It’s crunch time in the music industry’s royalties battle with tech firms

Round two in the music industry’s fight to get tech giants to pay more in royalties kicks off in the European Parliament tomorrow.

MEP’s will vote on a proposal geared towards getting online platforms to stump up more cash for singers and musicians.

The music industry has long argued that some of the biggest players in the tech world are using out of date legislation to avoid paying musicians a fair rate when their work is streamed.

UK Music, the industry’s campaigning body, has been particularly critical of YouTube accusing it of “bulldozing” over creativity. And the figures don’t look good: the Google-owned company pays an artist about £540 per one million streams – far less than Spotify (£3,400), Apple (£5,700) or Tidal (£9,800).
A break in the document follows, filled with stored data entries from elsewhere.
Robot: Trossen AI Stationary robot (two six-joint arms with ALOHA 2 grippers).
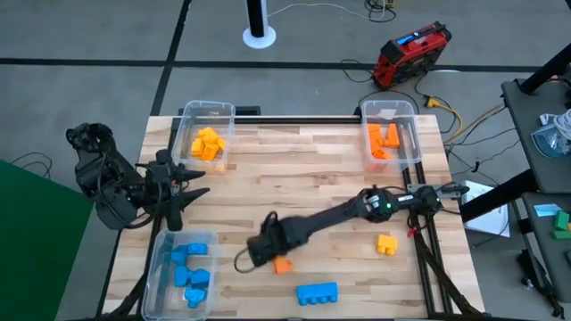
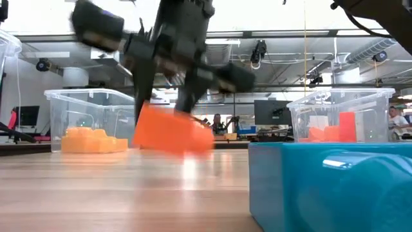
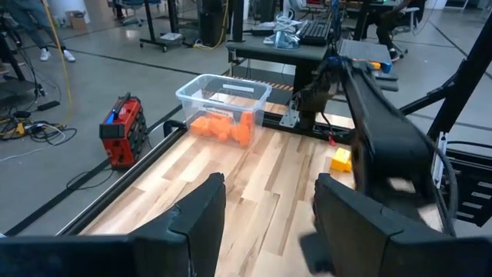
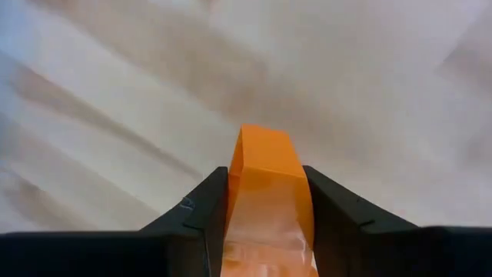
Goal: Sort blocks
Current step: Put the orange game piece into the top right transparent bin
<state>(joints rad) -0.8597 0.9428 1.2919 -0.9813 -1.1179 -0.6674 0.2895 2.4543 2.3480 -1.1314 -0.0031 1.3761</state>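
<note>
Now the right end effector (image 1: 272, 260) sits near the desk's (image 1: 294, 178) front middle, its fingers clamped on an orange block (image 4: 265, 188). The low view shows that block (image 2: 172, 132) held just above the wood, so the step in hand looks like a pick-up of 1 loose block.

The left end effector (image 3: 265, 211) waits at the left edge beside the blue bin (image 1: 153, 267), its fingers spread with nothing between them.

3 clear bins hold sorted blocks: yellow ones (image 1: 208, 143) at the back left, orange ones (image 1: 384, 141) in the back-right bin (image 1: 390, 108), blue ones (image 1: 189, 267) at the front left. 2 blocks lie loose on the desk: a yellow block (image 1: 386, 243) to the right of the arm and a long blue block (image 1: 317, 292) near the front edge.

By colour, the held block probably belongs in the back-right bin. The next move would call for lifting it clear, swinging back across the desk and releasing above the bin's rim.

No brand, label or writing can be read.
</note>
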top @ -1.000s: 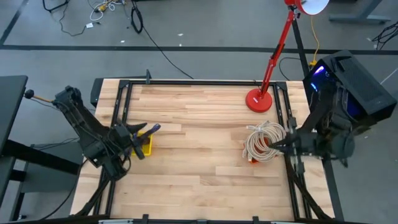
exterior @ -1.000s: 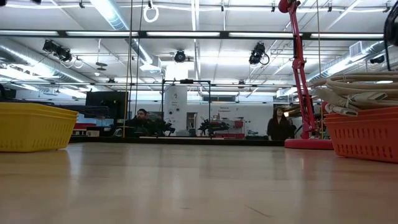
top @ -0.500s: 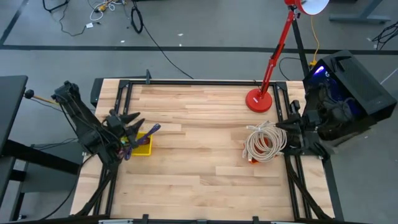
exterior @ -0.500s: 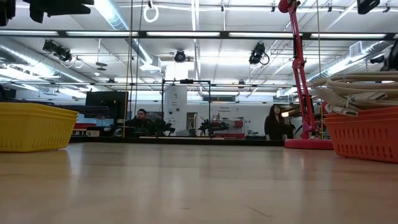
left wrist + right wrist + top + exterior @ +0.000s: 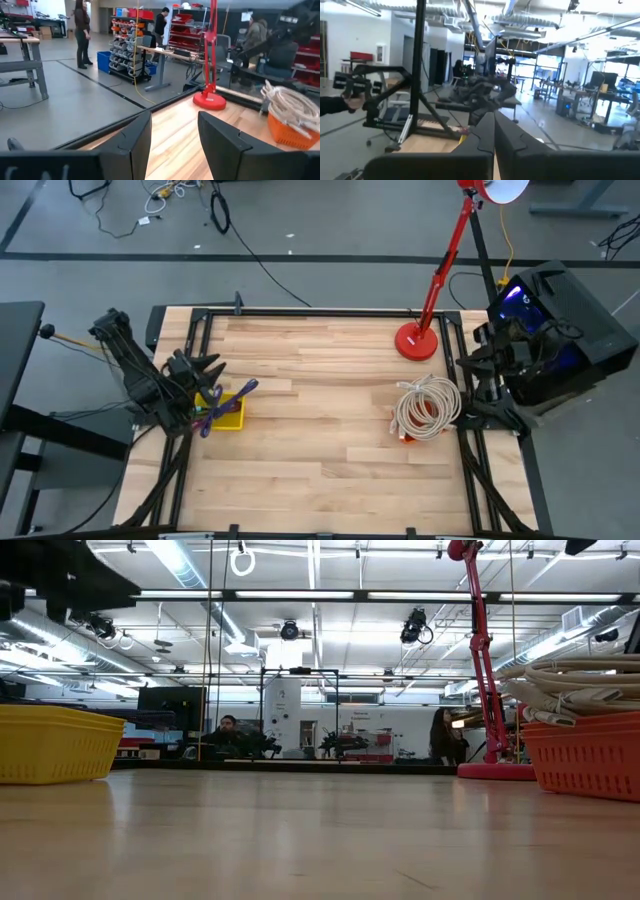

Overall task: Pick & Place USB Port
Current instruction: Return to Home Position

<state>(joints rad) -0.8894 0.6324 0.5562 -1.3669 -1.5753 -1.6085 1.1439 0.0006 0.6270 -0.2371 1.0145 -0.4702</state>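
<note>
2 tools empty: left tool (image 5: 175, 121) wide, beside yellow bin (image 5: 233, 418) holding the cable (image 5: 245, 388); right tool (image 5: 494, 125) pinched closed; placing seems done, homing remains.

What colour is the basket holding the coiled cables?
Orange. The basket shows best in the low view, at its right edge.

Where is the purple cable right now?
High view: the purple cable lies in the yellow bin at the table's left edge, ends poking out, beside the left gripper.

Grey concrete floor (image 5: 330, 220), loose cables (image 5: 170, 192); ceiling strip lights (image 5: 300, 595); red shelving (image 5: 186, 34) beyond.
</note>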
To make its point UK Music, along with Suede frontman Brett Anderson, Blur drummer Dave Rowntree, Newton Faulkner and Ed Harcourt, last week staged a protest outside the London headquarters of Google-owned YouTube.

Surrounded by posters emblazoned with #Love Music, the performers busked to demonstrate that even the spare change from passers-by brings in more cash than tens of thousands of streams on YouTube.
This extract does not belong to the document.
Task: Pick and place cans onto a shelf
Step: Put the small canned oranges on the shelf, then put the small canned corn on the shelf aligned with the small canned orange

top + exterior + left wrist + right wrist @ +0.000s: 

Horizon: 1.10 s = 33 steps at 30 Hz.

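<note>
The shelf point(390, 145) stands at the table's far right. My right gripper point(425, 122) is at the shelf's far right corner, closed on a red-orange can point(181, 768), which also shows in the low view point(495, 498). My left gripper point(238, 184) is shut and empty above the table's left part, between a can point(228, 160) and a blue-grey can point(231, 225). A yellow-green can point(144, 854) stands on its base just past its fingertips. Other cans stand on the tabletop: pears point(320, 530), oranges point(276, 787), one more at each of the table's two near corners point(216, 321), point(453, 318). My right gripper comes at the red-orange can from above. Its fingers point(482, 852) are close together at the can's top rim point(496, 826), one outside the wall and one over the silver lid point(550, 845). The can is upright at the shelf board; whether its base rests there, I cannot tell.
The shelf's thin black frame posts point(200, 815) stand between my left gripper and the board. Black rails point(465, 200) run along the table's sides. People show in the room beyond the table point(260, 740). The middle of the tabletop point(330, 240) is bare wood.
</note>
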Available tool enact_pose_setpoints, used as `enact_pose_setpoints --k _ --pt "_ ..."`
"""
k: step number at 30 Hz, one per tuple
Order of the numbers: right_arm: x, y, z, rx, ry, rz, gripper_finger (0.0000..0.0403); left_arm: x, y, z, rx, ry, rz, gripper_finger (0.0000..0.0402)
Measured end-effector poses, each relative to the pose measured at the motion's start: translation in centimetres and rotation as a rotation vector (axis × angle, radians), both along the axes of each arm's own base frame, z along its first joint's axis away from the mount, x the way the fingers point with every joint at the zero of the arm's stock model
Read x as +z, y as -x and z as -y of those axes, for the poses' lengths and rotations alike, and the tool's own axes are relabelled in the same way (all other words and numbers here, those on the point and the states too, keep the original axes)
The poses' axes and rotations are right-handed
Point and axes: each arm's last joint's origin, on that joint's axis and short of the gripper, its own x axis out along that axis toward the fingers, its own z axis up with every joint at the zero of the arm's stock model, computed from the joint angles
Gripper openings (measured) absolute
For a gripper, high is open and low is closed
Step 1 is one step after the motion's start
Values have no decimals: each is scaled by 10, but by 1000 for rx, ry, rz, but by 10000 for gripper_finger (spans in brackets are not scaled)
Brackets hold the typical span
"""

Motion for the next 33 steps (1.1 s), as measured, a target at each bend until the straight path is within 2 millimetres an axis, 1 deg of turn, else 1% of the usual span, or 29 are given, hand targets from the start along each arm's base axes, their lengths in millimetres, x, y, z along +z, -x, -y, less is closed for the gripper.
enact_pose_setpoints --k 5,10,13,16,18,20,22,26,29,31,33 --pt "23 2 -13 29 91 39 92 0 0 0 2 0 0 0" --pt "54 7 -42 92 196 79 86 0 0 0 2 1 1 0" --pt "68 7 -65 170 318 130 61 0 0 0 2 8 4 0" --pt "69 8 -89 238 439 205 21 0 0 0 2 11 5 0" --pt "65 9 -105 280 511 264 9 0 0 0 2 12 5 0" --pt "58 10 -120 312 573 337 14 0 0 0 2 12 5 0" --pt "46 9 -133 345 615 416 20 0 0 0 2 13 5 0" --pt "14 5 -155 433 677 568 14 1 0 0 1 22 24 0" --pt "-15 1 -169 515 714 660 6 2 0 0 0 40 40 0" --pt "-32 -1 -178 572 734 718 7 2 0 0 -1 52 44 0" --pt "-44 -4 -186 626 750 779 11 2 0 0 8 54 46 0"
Many big names, including Sir Paul McCartney, have also thrown their support behind the campaign. In July he wrote to Euro MPs urging them to vote for the change: “We need an internet that is fair and sustainable for all.”

But for all musicians, taking on YouTube is something of a Catch 22. While YouTube hits won’t pay the bills, the internet behemoth does provide artists with an unrivalled opportunity to reach a wider audience and it’s hard for up-and-coming artists to turn their backs on the prospect of such exposure. For bigger artists like Macca there are conflicts too; he has a partnership deal with YouTube to promote his new album Egypt Train, a fact Google gleefully publicised last week when it was copping flak over YT’s copyright policy.

Robert Kyncl, YouTube CEO, defended the firm against the criticisms by saying it had “eliminated the barriers of traditional media gatekeepers and ignited a new global creative economy for creators and artists. It has given anyone with an idea the ability to share their passion, find fans all over the world and build a business.”

Tomorrow’s vote will be closely watched by musicians across the UK, as the result is by no means certain. A similar vote went before the European Parliament back in July and failed to win the backing of enough MEPs.

If you’d like to read how some artists are re-shaping the way they use social media by setting up their own apps in a bid to have greater control over who they share their content with and to increase their revenues CLICK HERE.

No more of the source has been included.